Baik hemodialisis maupun dialisis peritoneal memiliki kelebihan dan kekurangan. Oleh karena itu, Anda dapat berkonsultasi dengan dokter sebelum memilih prosedur untuk menentukan prosedur yang paling tepat untuk kasus Anda.

Sampai kapan pasien ginjal harus menjalani cuci darah?

Berapa lama seseorang akan menjalani dialisis tergantung pada hal yang berbeda. Pada beberapa kasus gagal ginjal, kerusakan mungkin hanya terjadi sementara, sehingga cuci darah tidak lagi diperlukan saat ginjal bekerja secara normal.

Namun, pada kebanyakan orang, masalah ginjal yang terjadi cukup parah sehingga ginjal tidak dapat berfungsi secara normal. Seseorang biasanya membutuhkan transplantasi ginjal (pengganti ginjal). Jika transplantasi tidak dapat dilakukan, dialisis seumur hidup mungkin diperlukan.

Harapan hidup pasien hemodialisis tergantung pada kondisi media yang terjadi dan bagaimana responnya terhadap pengobatan. Harapan hidup rata-rata adalah dari 5 hingga 10 tahun. Namun, banyak pasien telah hidup dengan baik dengan dialisis selama 20 sampai 30 tahun.

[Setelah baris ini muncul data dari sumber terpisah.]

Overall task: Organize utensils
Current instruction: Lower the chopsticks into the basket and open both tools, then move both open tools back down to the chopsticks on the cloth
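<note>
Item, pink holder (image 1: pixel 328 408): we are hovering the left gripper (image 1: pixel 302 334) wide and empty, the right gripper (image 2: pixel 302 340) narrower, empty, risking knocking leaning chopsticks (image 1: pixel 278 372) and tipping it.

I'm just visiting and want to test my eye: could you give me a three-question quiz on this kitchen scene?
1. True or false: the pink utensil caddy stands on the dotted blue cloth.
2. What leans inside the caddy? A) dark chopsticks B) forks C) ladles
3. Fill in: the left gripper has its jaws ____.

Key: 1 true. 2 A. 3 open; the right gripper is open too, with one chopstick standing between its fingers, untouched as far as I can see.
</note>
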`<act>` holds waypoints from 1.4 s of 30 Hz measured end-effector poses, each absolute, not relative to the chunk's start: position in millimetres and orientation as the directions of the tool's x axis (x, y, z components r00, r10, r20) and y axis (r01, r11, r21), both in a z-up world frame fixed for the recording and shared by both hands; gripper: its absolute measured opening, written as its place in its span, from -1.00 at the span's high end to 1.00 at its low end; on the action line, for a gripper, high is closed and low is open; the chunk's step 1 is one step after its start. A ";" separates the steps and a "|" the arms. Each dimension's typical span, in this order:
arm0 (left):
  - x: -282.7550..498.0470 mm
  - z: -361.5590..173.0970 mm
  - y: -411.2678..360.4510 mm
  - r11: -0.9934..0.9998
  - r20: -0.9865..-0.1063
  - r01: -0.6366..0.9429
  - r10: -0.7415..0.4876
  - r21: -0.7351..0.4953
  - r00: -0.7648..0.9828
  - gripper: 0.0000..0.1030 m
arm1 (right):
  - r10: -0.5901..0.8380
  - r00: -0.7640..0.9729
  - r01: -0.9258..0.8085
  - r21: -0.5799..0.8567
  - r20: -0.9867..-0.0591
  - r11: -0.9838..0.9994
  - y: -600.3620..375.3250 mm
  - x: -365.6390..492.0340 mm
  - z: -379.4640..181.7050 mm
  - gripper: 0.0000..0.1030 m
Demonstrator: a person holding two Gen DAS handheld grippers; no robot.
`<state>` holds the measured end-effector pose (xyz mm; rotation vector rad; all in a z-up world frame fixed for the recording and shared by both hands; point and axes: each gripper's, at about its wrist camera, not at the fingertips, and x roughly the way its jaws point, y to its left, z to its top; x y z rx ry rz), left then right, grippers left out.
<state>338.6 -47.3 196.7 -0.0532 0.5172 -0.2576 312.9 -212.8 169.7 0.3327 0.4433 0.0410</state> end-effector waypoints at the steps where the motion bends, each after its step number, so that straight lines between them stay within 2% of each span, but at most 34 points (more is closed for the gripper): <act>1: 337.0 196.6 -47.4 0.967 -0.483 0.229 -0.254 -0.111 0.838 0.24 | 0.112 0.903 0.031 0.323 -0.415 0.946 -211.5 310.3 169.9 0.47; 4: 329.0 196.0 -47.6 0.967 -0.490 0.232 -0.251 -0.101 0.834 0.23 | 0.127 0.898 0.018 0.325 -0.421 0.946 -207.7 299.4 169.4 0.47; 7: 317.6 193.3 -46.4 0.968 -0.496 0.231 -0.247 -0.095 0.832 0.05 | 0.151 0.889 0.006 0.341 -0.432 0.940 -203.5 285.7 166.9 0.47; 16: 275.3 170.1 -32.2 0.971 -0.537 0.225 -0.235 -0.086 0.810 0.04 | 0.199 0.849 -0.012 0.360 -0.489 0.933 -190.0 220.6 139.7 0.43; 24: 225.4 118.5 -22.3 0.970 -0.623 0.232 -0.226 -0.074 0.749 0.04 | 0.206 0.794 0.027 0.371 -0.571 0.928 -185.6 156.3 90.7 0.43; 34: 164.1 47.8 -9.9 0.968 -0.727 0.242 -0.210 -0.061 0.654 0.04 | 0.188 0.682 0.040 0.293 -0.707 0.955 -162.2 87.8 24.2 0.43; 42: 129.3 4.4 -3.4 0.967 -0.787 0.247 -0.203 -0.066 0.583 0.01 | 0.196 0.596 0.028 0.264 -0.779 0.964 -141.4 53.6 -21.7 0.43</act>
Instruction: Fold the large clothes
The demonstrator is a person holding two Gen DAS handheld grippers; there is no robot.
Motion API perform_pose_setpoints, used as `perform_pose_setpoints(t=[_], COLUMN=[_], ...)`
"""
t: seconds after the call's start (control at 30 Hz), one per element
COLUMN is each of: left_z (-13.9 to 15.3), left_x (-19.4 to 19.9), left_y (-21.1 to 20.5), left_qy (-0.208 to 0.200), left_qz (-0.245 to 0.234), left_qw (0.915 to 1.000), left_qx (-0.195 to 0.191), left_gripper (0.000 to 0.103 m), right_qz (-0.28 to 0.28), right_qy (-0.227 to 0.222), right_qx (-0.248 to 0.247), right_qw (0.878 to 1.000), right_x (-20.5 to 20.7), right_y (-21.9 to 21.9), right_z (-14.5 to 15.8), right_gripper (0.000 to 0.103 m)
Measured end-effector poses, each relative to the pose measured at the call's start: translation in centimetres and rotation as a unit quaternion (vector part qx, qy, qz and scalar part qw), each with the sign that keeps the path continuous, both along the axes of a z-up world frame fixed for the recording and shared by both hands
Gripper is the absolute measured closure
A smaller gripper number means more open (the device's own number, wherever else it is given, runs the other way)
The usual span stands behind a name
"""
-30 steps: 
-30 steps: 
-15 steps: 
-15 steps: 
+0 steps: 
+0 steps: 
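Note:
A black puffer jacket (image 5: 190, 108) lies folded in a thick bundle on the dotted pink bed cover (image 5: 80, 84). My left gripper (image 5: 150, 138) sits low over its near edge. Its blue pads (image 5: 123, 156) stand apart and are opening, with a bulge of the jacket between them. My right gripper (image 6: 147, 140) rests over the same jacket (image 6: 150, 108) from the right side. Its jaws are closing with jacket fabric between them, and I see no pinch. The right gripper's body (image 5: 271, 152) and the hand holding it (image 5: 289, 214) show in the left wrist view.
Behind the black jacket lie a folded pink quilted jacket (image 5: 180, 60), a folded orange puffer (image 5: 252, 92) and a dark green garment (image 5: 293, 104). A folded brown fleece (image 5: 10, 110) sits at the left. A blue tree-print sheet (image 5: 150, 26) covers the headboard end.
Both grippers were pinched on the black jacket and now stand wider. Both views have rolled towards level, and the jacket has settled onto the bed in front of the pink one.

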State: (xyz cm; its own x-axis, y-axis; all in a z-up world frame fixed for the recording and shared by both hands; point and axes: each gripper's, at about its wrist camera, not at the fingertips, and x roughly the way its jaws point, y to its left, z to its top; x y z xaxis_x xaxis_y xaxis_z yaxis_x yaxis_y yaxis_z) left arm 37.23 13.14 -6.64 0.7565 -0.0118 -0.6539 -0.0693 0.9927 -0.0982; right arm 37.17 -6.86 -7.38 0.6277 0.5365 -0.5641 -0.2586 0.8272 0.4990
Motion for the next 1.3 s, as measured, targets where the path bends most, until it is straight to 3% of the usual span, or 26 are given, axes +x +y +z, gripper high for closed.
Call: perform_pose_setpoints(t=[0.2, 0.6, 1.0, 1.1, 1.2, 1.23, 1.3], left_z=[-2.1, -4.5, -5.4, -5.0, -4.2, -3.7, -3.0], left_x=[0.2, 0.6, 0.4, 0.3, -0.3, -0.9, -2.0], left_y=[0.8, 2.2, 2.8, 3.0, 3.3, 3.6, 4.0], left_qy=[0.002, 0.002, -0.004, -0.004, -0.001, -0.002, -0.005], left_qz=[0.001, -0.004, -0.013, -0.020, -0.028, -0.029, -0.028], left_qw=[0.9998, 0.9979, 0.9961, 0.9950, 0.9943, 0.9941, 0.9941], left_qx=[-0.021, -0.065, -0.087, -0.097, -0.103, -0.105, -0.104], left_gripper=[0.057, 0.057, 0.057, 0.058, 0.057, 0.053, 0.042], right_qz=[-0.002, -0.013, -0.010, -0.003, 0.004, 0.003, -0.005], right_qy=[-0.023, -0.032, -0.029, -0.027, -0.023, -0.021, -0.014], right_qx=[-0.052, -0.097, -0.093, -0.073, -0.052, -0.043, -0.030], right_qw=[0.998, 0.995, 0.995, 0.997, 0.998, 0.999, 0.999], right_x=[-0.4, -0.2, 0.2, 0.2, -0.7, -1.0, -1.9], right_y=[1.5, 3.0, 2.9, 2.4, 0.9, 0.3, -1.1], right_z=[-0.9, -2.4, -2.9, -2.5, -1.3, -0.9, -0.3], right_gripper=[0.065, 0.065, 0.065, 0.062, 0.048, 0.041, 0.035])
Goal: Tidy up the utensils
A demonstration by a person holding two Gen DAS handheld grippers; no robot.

Ginjal merupakan organ yang sangat penting dalam tubuh. Oleh karena itu, penting bagi kita untuk menjaga kesehatan ginjal. Bagaimana jika Anda ingin mengetahui fungsi ginjal Anda dan kadar produk limbah dalam darah Anda? Anda bisa melakukan tes darah. Homecare menyediakan layanan tes laboratorium home service untuk tes darah. Dengan layanan ini, Anda dapat melakukan pemeriksaan tanpa harus keluar rumah.

Baca Juga :  Perawatan Untuk Mereka Melawan Penyakit Berat

referensi:

  1. Penyakit ginjal Khatri m. Situs WebMD. 2020 [online]
  2. Miller K Kapan saya perlu dialisis? Situs WebMD. 2020 [online]
  3. Klinik Cleveland. Dialisis. Situs web Klinik Cleveland. 2022 [online]
  4. Layanan Kesehatan Nasional (NHS). Dialisis. situs web NHS. 2022 [online]
  5. Yayasan Ginjal Nasional. Dialisis. Situs web Yayasan Ginjal Nasional. 2022 [online]
  6. Sumber gambar: Freepik

Oleh: dr. Felicia Pospitasari

Editor: Karen Naomi

  • Share

Leave a Reply

Your email address will not be published.